Si può porre una durata al contratto di convivenza?
Assolutamente no. Qualsiasi disposizione in tal senso verrebbe considerata come non apposta. Il contratto, infatti, può essere risolto solo nei casi e nei modi previsti dalla legge.
I modi previsti sono quattro:
- Accordo delle parti: i conviventi, resosi conto della fine del rapporto, decidono concordemente di risolvere il contratto;
- Recesso unilaterale: sono un convivente vuole cessare il rapporto;
- Matrimonio o Unione Civile;
- Morte di uno dei contraenti;
In caso di accordo o di recesso esiste un iter da seguire?
Si , il contratto di convivenza ha forma scritta ed anche la sua risoluzione deve averla.
Basterà, quindi, recarsi da un Notaio o da un Avvocato per procedere alla risoluzione.
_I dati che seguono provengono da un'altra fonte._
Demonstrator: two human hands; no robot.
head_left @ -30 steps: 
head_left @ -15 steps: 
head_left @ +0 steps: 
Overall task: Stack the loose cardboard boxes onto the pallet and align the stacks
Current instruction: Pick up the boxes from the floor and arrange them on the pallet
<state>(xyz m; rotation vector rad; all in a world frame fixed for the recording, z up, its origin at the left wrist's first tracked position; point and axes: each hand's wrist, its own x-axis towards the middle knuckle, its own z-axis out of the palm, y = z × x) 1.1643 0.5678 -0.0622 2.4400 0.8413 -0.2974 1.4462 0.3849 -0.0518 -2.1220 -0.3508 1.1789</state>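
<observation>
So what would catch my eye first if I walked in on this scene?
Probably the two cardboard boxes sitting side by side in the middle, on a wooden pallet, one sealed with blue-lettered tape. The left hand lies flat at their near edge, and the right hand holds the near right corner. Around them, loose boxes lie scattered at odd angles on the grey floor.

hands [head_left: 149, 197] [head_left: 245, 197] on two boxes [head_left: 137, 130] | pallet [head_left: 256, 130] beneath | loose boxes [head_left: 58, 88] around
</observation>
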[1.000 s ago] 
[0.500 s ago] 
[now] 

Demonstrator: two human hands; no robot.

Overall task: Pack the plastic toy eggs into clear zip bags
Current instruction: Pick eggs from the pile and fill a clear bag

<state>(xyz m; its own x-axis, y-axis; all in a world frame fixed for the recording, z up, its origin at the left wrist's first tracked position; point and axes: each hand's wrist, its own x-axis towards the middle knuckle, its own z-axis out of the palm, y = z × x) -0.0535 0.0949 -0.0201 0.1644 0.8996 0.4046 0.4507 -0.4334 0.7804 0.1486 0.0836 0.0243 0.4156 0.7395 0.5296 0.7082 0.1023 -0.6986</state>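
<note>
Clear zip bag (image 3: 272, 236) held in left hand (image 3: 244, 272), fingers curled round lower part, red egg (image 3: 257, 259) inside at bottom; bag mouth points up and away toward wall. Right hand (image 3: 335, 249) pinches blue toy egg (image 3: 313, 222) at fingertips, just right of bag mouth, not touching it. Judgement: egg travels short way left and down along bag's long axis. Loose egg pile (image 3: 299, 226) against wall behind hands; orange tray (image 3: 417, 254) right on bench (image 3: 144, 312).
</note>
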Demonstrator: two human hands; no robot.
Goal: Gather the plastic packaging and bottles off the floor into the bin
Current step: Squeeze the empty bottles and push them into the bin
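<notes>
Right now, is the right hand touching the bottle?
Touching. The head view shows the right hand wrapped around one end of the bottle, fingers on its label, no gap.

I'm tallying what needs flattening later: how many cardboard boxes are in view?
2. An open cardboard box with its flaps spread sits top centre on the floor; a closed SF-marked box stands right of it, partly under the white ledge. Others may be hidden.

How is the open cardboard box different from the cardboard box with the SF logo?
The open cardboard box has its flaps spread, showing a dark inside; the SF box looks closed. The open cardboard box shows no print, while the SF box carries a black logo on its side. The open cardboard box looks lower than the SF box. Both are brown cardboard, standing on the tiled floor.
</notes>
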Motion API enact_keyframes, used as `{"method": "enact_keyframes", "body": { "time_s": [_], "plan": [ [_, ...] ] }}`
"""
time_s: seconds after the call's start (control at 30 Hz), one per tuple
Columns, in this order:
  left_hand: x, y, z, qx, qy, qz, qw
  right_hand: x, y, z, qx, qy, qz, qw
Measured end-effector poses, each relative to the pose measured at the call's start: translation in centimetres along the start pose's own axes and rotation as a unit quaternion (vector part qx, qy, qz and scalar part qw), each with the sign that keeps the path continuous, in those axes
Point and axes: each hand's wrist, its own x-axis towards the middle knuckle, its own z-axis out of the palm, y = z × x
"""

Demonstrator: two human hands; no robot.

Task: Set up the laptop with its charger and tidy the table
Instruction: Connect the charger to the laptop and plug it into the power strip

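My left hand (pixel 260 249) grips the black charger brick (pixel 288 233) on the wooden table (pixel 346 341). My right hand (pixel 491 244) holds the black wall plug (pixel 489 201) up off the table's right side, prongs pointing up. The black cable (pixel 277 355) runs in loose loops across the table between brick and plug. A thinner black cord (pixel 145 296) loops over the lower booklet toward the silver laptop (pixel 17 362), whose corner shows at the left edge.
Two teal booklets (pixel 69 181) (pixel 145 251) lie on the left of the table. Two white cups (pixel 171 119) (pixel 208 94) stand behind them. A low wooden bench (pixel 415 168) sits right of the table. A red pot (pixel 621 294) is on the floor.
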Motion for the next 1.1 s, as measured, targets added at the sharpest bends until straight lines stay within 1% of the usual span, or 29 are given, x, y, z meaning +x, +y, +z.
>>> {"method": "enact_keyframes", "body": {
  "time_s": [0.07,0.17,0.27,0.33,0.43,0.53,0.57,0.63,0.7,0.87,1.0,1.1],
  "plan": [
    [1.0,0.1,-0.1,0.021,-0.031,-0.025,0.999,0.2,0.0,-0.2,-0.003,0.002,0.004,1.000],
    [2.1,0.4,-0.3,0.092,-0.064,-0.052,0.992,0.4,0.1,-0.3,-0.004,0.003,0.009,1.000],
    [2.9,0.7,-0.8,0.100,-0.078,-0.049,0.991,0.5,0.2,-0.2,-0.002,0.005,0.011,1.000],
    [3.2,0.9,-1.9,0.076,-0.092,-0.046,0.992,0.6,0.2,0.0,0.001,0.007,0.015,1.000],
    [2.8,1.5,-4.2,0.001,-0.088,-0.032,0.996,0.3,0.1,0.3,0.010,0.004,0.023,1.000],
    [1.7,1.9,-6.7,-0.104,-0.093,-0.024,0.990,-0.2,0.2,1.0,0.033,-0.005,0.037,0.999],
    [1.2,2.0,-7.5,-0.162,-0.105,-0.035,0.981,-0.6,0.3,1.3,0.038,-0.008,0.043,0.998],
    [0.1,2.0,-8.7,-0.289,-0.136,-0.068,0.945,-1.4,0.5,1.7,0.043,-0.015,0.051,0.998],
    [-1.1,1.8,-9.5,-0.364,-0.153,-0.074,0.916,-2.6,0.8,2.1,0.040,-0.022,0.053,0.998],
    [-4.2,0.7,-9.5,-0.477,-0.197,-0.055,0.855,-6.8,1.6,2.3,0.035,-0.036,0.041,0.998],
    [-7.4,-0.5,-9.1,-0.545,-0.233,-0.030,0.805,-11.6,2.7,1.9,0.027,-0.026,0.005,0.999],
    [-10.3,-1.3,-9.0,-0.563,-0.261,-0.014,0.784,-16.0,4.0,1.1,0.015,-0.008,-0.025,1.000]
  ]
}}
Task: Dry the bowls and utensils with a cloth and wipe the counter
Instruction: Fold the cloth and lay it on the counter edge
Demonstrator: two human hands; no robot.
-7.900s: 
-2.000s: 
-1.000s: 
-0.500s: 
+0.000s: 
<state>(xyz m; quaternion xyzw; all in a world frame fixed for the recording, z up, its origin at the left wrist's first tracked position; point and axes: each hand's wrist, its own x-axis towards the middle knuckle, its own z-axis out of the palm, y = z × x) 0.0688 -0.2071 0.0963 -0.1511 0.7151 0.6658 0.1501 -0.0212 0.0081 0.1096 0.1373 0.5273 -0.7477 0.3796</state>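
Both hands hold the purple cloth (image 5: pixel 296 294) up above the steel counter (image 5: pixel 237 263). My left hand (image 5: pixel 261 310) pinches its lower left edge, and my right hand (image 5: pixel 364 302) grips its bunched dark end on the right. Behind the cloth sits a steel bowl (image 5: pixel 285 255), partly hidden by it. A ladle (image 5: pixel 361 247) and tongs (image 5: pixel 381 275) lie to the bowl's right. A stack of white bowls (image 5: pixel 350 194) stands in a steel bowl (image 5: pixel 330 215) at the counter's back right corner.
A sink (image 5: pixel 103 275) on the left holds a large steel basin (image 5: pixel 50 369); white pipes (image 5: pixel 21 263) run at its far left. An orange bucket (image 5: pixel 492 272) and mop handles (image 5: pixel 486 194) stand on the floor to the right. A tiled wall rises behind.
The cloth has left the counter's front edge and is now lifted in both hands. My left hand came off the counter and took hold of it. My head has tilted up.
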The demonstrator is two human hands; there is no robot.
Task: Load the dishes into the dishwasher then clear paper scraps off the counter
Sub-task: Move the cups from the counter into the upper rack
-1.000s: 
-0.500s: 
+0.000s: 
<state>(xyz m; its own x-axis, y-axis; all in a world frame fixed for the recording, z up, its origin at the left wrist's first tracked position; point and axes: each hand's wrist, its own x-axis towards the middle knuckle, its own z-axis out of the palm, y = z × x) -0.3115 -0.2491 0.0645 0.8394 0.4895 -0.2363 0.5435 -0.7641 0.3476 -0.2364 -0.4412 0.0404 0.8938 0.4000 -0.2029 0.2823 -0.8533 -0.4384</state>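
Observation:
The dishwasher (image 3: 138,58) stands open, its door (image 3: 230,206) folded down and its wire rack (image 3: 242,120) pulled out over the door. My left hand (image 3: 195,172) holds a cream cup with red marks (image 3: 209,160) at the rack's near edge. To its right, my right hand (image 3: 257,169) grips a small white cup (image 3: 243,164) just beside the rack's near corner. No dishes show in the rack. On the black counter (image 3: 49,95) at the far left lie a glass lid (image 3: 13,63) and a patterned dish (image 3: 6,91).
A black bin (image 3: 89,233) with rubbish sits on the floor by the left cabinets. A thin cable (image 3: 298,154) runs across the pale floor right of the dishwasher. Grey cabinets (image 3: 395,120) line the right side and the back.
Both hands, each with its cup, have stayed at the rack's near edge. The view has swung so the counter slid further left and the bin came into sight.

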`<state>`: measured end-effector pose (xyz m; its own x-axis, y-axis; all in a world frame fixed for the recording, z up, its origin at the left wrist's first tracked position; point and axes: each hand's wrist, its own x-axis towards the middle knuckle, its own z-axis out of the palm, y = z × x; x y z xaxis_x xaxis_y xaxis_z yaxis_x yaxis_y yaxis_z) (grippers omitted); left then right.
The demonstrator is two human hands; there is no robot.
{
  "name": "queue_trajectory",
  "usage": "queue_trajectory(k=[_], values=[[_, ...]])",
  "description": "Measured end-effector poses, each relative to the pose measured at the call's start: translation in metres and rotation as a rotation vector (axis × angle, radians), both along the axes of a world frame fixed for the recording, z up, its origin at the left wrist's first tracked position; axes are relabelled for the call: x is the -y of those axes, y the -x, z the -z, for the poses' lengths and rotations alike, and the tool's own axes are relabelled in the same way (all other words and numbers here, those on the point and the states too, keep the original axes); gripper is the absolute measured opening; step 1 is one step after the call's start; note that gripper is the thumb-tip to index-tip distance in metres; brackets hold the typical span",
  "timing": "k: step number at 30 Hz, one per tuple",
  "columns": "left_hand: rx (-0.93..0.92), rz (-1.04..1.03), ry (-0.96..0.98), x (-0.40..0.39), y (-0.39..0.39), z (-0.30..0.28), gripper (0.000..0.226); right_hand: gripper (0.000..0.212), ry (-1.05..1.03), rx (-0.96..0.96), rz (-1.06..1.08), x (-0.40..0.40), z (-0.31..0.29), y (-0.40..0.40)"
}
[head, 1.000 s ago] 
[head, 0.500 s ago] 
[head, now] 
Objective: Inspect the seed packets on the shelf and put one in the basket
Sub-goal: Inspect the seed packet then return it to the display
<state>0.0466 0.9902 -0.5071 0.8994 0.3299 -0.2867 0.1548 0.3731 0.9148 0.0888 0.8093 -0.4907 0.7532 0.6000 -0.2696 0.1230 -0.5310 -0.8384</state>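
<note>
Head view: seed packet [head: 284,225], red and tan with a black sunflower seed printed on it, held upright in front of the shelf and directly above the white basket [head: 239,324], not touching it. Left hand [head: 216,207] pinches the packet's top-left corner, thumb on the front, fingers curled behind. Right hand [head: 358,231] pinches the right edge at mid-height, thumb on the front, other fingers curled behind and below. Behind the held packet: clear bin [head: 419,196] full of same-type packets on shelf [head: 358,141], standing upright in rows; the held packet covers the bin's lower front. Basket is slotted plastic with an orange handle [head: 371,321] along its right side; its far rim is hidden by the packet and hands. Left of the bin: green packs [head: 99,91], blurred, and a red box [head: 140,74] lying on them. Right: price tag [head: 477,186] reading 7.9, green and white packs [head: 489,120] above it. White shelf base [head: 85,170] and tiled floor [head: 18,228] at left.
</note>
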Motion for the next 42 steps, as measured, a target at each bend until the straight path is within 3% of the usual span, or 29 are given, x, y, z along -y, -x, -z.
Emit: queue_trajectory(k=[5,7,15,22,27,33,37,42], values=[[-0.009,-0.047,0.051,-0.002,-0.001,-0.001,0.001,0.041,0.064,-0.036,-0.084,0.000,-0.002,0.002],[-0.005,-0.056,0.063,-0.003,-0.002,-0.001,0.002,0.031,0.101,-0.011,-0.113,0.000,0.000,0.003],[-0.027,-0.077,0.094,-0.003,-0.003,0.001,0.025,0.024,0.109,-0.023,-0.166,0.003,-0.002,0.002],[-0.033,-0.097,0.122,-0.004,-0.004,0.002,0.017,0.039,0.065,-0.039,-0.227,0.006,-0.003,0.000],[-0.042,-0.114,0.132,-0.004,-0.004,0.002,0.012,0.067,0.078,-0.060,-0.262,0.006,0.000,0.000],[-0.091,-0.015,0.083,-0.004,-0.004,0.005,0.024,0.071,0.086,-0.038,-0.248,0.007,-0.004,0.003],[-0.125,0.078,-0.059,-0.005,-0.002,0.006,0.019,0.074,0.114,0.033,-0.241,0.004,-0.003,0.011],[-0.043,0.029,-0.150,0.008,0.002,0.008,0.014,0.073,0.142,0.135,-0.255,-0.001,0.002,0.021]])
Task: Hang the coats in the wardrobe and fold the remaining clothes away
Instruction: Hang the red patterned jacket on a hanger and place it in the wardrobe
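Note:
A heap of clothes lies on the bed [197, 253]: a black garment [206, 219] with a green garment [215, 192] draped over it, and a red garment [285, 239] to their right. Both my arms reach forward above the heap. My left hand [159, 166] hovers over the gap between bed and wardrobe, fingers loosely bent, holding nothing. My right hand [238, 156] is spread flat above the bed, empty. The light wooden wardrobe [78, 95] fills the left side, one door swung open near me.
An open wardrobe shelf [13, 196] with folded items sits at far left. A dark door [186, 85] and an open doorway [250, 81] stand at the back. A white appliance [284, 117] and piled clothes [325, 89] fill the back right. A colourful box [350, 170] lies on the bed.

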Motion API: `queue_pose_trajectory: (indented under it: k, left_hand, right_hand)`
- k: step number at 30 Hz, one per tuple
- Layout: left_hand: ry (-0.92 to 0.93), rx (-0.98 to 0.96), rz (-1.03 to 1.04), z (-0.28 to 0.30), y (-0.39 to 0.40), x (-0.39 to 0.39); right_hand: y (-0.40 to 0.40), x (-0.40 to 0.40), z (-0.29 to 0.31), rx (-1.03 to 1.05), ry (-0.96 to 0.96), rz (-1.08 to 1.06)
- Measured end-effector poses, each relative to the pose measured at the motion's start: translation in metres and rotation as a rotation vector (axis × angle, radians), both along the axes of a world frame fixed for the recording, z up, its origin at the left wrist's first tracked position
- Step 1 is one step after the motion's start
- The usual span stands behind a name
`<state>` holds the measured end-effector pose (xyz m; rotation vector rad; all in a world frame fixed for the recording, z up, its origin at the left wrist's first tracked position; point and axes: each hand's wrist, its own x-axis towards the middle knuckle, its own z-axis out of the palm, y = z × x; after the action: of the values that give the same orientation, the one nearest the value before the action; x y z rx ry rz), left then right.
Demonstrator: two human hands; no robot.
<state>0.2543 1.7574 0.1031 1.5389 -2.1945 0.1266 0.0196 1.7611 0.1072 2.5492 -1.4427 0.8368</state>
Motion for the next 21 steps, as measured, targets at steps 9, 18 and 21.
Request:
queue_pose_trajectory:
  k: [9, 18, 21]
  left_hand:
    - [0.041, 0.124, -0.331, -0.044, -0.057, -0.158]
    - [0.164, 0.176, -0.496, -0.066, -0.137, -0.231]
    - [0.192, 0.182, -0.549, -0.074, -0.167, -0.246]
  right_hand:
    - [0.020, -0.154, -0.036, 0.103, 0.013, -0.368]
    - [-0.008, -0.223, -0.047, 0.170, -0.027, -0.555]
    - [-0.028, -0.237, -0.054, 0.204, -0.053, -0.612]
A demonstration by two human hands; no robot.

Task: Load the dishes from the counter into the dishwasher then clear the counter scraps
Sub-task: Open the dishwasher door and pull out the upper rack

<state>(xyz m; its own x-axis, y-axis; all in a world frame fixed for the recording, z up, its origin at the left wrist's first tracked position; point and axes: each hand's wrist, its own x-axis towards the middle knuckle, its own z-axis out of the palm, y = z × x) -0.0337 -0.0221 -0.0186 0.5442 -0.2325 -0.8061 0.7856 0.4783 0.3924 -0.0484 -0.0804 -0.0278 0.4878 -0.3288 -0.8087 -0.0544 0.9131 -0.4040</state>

Ricordando che solo il Notaio può effettuare la risoluzione se connessa alla stessa vi è anche il trasferimento di immobili.
Nel caso di recesso unilaterale: il professionista che redige o autentica l’atto deve notificarne copia all’altro contraente.
Occorre sottolineare che qualora l’immobile sia di proprietà esclusiva di uno dei conviventi non basta notificare il recesso per “mettere alla porta” il convivente.
La dichiarazione di recesso, a pena di nullità, deve contenere un termine, non inferiore a novanta giorni, entro il quale il convivente non proprietario deve lasciare l’immobile.